§ **What the exercise asks**
Write the entries out exactly, with the final line being the one containing "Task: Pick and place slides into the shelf".

§ **Source data**

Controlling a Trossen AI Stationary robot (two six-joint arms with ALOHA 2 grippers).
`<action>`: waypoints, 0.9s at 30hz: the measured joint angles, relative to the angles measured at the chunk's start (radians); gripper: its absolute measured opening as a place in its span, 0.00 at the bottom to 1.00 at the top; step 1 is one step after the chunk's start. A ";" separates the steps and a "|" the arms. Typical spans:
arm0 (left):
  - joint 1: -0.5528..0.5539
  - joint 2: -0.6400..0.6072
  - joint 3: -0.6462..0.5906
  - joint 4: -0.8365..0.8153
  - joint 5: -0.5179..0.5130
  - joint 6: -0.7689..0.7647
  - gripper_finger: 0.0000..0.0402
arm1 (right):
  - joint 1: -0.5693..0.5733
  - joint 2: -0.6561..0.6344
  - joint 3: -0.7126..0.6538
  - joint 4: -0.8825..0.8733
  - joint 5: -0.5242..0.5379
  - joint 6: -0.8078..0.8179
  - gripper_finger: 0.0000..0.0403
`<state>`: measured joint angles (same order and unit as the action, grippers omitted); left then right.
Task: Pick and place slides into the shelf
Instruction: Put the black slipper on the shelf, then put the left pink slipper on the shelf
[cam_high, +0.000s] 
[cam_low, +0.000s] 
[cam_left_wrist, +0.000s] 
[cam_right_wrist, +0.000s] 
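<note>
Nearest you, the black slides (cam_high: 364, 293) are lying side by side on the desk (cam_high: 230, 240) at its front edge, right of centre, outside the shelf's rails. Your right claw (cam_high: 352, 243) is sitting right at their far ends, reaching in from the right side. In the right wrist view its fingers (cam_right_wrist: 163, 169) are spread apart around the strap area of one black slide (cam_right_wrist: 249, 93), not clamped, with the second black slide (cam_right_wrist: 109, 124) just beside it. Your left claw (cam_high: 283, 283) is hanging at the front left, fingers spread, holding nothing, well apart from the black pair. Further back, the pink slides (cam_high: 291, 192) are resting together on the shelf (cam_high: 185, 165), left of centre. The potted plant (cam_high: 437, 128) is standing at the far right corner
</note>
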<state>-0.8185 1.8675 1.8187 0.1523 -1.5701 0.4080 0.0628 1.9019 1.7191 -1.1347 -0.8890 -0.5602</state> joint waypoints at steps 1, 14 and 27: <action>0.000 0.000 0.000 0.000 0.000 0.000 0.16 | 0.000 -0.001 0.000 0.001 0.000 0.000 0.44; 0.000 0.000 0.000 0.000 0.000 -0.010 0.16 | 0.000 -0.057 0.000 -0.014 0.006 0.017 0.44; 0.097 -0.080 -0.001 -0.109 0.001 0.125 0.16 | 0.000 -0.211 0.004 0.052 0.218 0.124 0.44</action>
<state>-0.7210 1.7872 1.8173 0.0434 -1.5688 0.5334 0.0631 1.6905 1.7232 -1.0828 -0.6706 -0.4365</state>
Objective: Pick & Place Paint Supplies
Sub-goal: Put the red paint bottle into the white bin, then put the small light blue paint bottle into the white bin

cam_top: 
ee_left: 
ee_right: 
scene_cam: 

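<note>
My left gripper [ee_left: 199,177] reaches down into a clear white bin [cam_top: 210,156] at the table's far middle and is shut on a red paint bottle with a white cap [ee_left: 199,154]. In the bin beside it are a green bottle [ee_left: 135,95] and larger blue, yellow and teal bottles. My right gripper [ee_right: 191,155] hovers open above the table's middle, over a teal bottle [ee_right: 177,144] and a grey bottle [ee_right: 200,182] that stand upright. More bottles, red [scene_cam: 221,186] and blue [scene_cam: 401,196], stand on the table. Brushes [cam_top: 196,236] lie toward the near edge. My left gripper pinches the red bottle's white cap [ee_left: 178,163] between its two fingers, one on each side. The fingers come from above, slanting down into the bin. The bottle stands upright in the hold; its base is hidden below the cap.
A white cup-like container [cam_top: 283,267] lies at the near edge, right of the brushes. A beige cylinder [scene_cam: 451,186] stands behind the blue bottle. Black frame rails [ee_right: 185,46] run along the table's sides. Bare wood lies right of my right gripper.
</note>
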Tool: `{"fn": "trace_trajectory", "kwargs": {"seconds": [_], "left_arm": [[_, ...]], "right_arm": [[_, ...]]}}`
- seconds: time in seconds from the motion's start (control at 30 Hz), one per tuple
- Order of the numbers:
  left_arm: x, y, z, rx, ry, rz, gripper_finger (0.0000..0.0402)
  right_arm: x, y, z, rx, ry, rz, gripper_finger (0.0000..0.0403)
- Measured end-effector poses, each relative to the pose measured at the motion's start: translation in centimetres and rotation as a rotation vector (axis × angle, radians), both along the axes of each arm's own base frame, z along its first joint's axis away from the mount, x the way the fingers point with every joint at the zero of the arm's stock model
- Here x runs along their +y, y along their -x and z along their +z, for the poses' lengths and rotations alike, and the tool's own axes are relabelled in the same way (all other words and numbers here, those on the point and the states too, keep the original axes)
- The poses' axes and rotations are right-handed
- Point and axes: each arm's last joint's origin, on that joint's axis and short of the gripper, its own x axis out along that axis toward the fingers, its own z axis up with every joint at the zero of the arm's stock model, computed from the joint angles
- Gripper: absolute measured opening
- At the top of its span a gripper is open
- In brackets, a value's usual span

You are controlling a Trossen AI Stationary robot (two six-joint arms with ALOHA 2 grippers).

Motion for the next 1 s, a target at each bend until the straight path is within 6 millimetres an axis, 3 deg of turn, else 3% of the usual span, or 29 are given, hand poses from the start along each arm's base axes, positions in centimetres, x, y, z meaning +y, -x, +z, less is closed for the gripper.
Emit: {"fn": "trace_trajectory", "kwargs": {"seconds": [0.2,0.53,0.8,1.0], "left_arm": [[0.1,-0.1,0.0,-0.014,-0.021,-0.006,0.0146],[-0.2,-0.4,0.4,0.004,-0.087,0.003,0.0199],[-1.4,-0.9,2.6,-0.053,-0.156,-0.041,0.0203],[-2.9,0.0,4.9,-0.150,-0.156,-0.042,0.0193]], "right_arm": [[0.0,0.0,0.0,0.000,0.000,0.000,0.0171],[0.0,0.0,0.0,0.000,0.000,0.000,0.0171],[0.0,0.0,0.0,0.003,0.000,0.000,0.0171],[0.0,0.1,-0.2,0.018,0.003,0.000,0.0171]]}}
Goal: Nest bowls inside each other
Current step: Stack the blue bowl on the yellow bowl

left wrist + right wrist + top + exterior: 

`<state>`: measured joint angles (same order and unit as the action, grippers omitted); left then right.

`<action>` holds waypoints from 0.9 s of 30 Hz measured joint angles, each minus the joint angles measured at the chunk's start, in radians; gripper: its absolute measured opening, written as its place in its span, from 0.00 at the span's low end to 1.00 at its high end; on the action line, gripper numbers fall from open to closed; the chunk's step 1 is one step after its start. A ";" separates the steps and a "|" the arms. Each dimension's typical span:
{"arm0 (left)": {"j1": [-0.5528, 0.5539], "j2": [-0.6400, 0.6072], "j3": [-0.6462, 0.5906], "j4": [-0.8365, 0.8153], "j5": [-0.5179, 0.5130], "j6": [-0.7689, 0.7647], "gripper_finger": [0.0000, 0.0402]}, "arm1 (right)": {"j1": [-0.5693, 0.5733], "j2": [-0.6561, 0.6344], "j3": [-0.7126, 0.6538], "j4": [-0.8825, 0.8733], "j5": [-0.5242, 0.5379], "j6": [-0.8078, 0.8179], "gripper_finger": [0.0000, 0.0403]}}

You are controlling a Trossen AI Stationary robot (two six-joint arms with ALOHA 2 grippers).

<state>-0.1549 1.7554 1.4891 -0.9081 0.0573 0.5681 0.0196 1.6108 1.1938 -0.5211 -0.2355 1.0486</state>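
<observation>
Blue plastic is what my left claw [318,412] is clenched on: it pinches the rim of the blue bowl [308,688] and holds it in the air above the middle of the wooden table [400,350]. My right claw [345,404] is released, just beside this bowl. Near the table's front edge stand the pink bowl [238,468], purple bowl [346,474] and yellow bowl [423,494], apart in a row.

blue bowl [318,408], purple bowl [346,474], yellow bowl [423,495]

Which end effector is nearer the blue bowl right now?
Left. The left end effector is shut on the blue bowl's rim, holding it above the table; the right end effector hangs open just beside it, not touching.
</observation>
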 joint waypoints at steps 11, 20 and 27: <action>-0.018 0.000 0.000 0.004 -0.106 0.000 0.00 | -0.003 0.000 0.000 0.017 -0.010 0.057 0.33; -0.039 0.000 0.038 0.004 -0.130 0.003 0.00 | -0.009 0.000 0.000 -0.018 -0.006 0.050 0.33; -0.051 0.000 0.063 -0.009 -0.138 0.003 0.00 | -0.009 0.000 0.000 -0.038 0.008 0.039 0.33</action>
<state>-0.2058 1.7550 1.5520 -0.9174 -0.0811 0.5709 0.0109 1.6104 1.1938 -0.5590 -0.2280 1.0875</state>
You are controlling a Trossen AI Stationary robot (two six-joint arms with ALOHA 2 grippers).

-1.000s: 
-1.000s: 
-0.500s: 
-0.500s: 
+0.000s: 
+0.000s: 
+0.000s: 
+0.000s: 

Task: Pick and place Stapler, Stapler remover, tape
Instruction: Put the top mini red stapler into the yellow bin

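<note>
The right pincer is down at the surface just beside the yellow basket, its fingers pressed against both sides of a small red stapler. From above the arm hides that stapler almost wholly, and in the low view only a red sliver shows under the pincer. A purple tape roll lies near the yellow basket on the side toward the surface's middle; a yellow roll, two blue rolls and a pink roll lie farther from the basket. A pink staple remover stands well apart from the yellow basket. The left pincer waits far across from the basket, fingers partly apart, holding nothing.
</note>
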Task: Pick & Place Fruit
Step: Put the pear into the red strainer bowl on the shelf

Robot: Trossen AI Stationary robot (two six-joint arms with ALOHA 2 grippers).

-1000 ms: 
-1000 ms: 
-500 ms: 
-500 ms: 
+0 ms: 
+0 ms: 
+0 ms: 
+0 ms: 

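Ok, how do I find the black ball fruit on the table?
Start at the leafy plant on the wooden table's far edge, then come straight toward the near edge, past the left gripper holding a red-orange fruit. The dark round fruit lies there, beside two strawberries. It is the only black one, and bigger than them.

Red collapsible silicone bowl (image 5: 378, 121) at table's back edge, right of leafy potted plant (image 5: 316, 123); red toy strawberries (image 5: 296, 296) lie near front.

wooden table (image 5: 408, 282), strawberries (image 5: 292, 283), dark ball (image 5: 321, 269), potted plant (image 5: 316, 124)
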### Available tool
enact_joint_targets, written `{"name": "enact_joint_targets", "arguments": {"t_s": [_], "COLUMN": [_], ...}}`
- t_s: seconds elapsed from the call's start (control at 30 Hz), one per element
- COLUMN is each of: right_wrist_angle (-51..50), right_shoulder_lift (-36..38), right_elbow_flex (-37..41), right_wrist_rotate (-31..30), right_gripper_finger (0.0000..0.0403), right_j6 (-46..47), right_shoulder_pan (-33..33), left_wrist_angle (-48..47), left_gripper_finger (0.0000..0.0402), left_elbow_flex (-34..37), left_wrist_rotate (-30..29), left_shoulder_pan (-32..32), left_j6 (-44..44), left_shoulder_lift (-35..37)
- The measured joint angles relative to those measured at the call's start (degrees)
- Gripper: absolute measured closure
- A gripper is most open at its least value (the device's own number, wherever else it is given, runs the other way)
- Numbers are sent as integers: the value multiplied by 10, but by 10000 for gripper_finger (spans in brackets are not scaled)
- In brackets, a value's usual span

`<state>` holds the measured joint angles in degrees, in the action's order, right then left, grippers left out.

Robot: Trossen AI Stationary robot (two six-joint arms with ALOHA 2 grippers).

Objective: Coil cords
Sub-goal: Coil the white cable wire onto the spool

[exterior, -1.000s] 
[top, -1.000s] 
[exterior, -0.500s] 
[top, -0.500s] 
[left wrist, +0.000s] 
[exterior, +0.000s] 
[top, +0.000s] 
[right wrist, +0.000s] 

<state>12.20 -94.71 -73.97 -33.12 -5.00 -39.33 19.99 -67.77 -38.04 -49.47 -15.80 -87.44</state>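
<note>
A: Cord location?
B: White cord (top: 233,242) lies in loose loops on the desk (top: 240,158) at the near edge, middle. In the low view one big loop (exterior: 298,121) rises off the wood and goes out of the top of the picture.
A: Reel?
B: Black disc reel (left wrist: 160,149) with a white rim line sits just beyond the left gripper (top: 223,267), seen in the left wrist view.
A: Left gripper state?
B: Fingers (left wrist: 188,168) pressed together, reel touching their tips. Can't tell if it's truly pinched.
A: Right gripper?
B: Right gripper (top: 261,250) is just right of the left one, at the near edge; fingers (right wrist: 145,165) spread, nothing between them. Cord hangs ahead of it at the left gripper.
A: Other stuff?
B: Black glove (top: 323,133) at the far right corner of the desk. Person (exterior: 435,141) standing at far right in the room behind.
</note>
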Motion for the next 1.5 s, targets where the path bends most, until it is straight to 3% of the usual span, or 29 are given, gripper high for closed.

§ **Written response**
Controlling a Trossen AI Stationary robot (two six-joint arms with ALOHA 2 grippers).
`<action>`: waypoints, 0.9s at 30hz: the measured joint angles, relative to the angles measured at the chunk's start (radians); gripper: its absolute measured opening as a place in its span, 0.00 at the bottom to 1.00 at the top; step 1 is one step after the chunk's start. A ";" separates the steps and a "|" the arms. Typical spans:
arm0 (left):
  - joint 1: -0.5528..0.5539
  - joint 2: -0.6400..0.6072
  - joint 3: -0.6462..0.5906
  - joint 4: -0.8365..0.8153
  - joint 5: -0.5179..0.5130
  - joint 6: -0.7689..0.7647
  - gripper_finger: 0.0000..0.0402
arm1 (right):
  - joint 1: -0.5693..0.5733
  - joint 2: -0.6561..0.6344
  - joint 3: -0.7126..0.6538
  - joint 4: -0.8825..0.8733
  - joint 5: -0.5242..0.5379
  - joint 6: -0.8078..0.8179
  - gripper_finger: 0.0000..0.0403
`<state>`: measured joint angles (same order and unit as the action, grippers omitted); left then right.
Task: Pick and place slides into the shelf

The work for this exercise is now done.